To illustrate the ideas of multivariate calibration, consider a relatively simple example. Suppose we wish to measure the concentration of a particular metabolite in the blood (X) but we are now able to use, say, three different colorimetric assay procedures to obtain values Y1, Y2 and Y3. Assuming that the three corresponding calibration curves (F1, F2 and F3), as before, are all straight lines (but with different intercepts, slopes and ‘error’ variances) we can use MULTIVARIATE LINEAR REGRESSION (or three separate regressions) in order to estimate the parameters of the three calibration curves. The classical approach to the use of anew set of three measurements (Y1,Y2 and Y3) on a new specimen to predict an unknown X is the multivariate generalisation of the univariate problem. Details of multivariate calibration are well beyond the scope of the present article, however, and readers are referred to Thomas (1994) and Naes et al. (2002) for further information. Considering our present example, one simple approach (particularly if we are prepared to assume conditional independence of the Y values) might involve estimating the unknown X using each of the Y1, Y2 and Y3 values separately (in each case using equation (3) above) and then producing a weighted average of these three estimates, with weights proportional to their estimated precision. An example of the inverse approach would be to produce a multiple regression to predict the unknown X from the three Y measurements. This has obvious technical drawbacks, however, because of MULTICOLLINEARITY (high correlations between the three Y values). One possible solution involves the use of principal components regression. A PRINCIPAL COMPONENTS ANALYSIS is carried out on the Y values and then one or more of the resulting components are used to predict the unknown X. Further details of principal components regression and alternative analytical strategies can be found in Thomas (1994) and Naes et al. (2002). Whatever method of prediction is used, however, it is important in both univariate and multi-variate calibration problems that the performance of the predictions are adequately evaluated. This might involve validation using a test set of new X, Y values or internal cross-validation (use of the LEAVE-ONE-OUT CROSS-VALIDATIONapproach, for example) using the original training set. GD
Krutchkoff,R.G.1967: Classical and inverse regression methods of calibration. Technometrics 9, 425–39. Naes, T., Isaksson,T., Fearn, T. and Davies, T. 2002: A user-friendly guide to multivariate calibration and classification. Chichester, UK: NIR Publications. Osborne, C. 1991: Statistical calibration: a review. International Statistical Review 59, 309–36. Thomas, E. V. 1994: A primer on multivariate calibration. Analytical Chemistry 66, 795A–804A.

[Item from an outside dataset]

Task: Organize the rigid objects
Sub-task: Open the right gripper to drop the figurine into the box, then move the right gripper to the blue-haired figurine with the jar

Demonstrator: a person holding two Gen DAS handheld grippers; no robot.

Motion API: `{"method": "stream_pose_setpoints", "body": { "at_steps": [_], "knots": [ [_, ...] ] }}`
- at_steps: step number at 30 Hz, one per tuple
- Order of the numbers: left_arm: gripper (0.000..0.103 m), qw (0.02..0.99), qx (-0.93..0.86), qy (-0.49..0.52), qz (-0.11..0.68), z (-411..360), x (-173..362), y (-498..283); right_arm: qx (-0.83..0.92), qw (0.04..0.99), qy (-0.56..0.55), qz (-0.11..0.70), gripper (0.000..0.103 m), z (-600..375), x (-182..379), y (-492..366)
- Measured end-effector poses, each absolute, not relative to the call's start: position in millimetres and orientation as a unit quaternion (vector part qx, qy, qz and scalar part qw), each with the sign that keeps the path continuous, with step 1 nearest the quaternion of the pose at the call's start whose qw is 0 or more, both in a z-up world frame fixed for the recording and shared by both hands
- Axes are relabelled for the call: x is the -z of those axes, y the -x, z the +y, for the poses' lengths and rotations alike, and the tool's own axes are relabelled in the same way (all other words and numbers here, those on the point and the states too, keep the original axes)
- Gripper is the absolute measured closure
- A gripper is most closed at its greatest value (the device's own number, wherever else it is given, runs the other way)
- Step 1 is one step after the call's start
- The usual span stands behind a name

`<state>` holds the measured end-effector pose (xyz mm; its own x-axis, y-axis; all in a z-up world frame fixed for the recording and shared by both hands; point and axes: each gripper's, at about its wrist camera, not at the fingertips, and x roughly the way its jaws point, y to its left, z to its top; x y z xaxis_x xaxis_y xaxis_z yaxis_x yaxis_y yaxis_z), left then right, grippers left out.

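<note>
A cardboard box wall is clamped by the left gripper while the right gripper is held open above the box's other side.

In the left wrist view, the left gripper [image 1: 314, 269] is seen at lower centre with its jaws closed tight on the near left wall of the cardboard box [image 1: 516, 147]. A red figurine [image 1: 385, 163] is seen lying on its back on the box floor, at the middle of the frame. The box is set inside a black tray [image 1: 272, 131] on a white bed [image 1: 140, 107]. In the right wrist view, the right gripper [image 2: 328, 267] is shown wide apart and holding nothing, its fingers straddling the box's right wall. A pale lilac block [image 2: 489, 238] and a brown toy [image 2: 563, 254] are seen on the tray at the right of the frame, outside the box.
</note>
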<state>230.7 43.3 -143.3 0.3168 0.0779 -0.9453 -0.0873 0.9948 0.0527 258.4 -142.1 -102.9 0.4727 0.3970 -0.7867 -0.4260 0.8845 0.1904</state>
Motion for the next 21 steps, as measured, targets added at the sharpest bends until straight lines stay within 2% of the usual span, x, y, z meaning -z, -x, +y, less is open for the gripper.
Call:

caliper matching See MATCHING
canonical correlation analysis This technique establishes whether relationships exist between a priori groups of variables in a study. For example, in a study of heart disease, we might ask if there is a connection between personal physical characteristics such as age, weight and height, on the one hand, and the systolic and diastolic blood pressures of the individuals, on the other. Alternatively, in chronic depression, a study might be aimed at uncovering relationships between personal social and financial variables such as gender, age, educational level, income and a range of health variables including various indicators of depression. In another example, a public health survey might be conducted to explore connections between housing quality variables and indicators of different illnesses.
A first attempt at analysing the strength of association between two groups of variables (e.g. between housing quality and illness) might involve examination of all correlations between pairs of variables, one from each group. However, if each group contains more than just a few variables, such an approach is bound to lead to confusion. Ideally, one would like to replace each set of original variables by a new set, in such a way that the new variables were mutually uncorrelated within sets and just a few of them exhibited correlation between sets. Canonical correlation analysis takes just such an approach, and finds optimal sets of linear transformations of the original variables, one for each original group of variables. Suppose that u1, u2, …, us are the transformed variables for one set (say, the housing quality variables), while v1, v2, …, vs are the transformed variables for the other set (say, the illness variables).
‘Optimality’ is defined by requiring the correlation between u1 and v1 to be as large as possible among all linear combinations of the original variables, that between u2 and v2 to be the next largest, that between u3 and v3 the third largest and so on, subject to the following constraints: u1, u2, …, us are mutually uncorrelated; v1, v2, …, vs are mutually uncorrelated; and any ui, vj pair is uncorrelated when i=j.
It is clearly not possible to have more (uncorrelated) transformed variables than there were original variables in a set, so the numbers of pairs that can be derived is equal to the smaller of the numbers of original variables in the two groups.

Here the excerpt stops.